Retype exactly the lines that run from the start of the data to the line holding "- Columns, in", including both, and only those.

*** Opening of Supplied material ***

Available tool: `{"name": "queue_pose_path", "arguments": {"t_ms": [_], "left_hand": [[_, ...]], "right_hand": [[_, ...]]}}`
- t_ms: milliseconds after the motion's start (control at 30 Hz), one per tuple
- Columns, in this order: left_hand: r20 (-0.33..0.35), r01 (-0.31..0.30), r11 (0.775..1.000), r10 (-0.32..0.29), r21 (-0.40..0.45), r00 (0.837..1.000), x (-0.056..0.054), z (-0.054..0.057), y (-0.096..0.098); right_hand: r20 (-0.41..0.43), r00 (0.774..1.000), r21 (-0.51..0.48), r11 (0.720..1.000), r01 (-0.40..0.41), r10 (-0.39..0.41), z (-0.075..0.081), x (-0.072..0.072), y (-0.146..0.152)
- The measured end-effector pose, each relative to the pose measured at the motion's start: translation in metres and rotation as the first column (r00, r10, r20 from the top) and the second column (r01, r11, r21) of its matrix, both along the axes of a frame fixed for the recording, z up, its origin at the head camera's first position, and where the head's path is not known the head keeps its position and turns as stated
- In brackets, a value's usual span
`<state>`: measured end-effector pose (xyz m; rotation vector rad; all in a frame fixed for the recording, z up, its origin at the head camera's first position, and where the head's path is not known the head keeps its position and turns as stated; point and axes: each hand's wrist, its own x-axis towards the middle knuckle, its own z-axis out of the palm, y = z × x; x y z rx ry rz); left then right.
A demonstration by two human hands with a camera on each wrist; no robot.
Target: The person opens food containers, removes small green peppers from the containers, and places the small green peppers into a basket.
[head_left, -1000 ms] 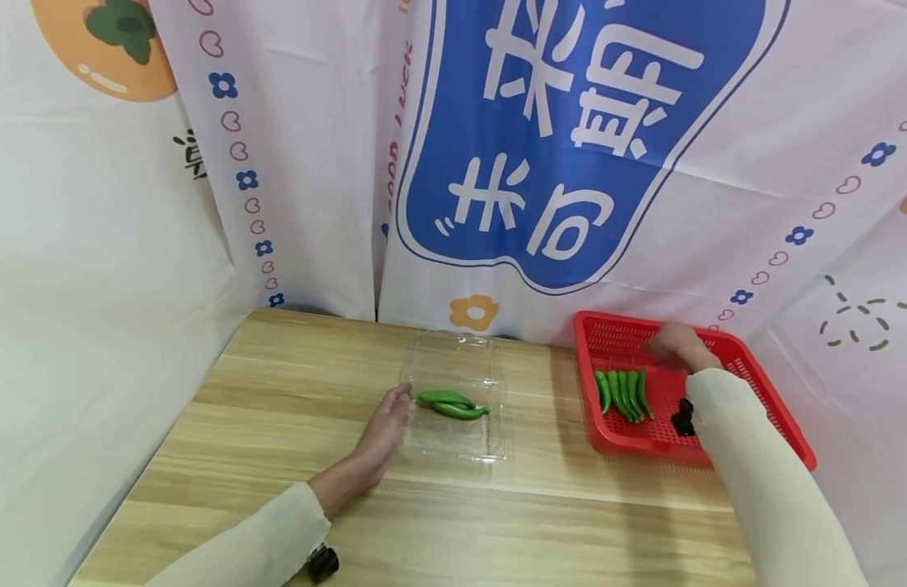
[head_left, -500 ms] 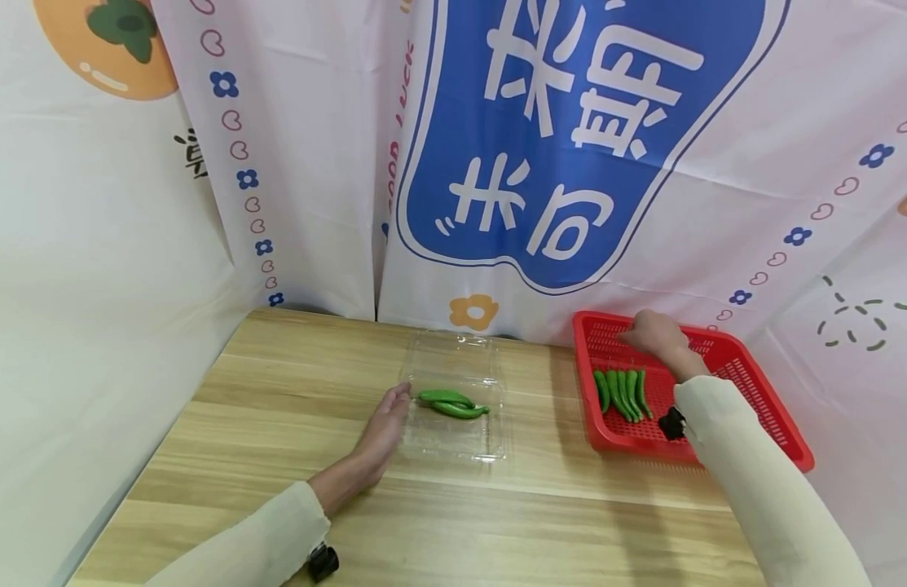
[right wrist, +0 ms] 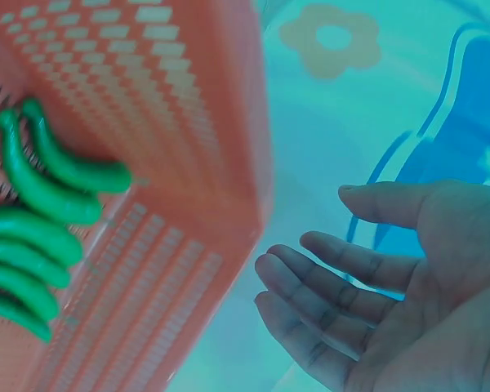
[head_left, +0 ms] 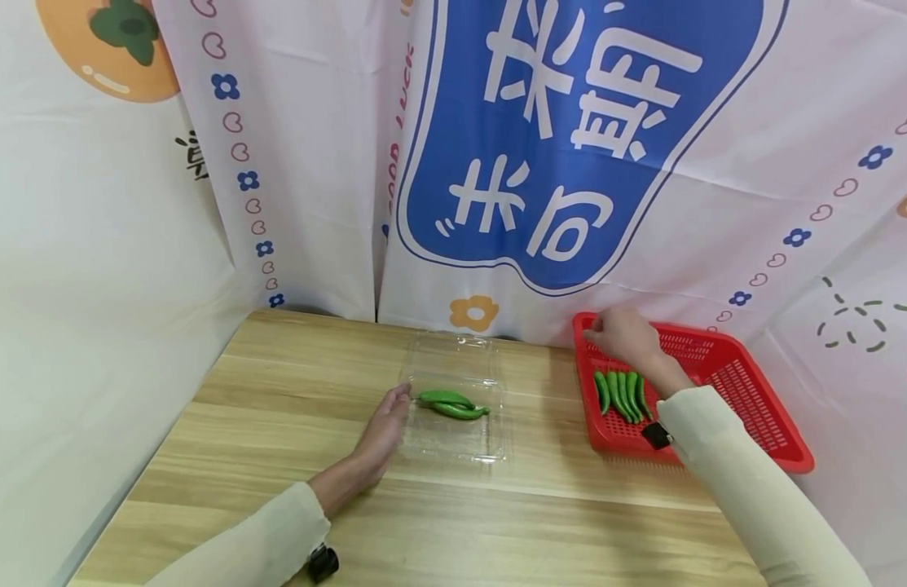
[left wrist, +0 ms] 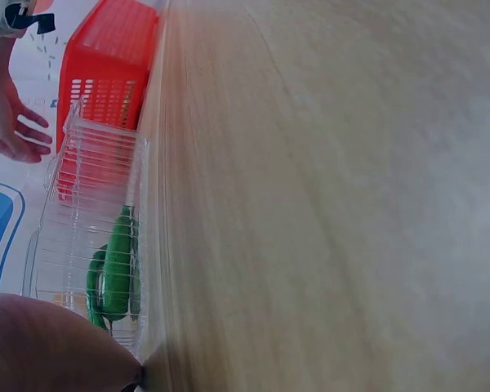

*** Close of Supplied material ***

• [Result]:
Available tool: `{"name": "queue_pose_path", "arguments": {"t_ms": [_], "left_hand": [[_, ...]], "right_hand": [[_, ...]]}}`
- t_ms: milliseconds after the motion's start (control at 30 Hz), one per tuple
- Columns, in this order: left_hand: r20 (-0.33..0.35), r01 (-0.31..0.30), r11 (0.775..1.000), r10 (-0.32..0.29), r21 (-0.40..0.45), r00 (0.837..1.000), x (-0.056..0.054), z (-0.054..0.057), y (-0.096..0.098); right_hand: r20 (-0.41..0.43), r00 (0.774..1.000), r21 (-0.51..0.48), r11 (0.720..1.000), r01 (-0.40..0.41), r10 (-0.39..0.41), z (-0.075..0.081), x (-0.072..0.072), y (-0.146..0.152)

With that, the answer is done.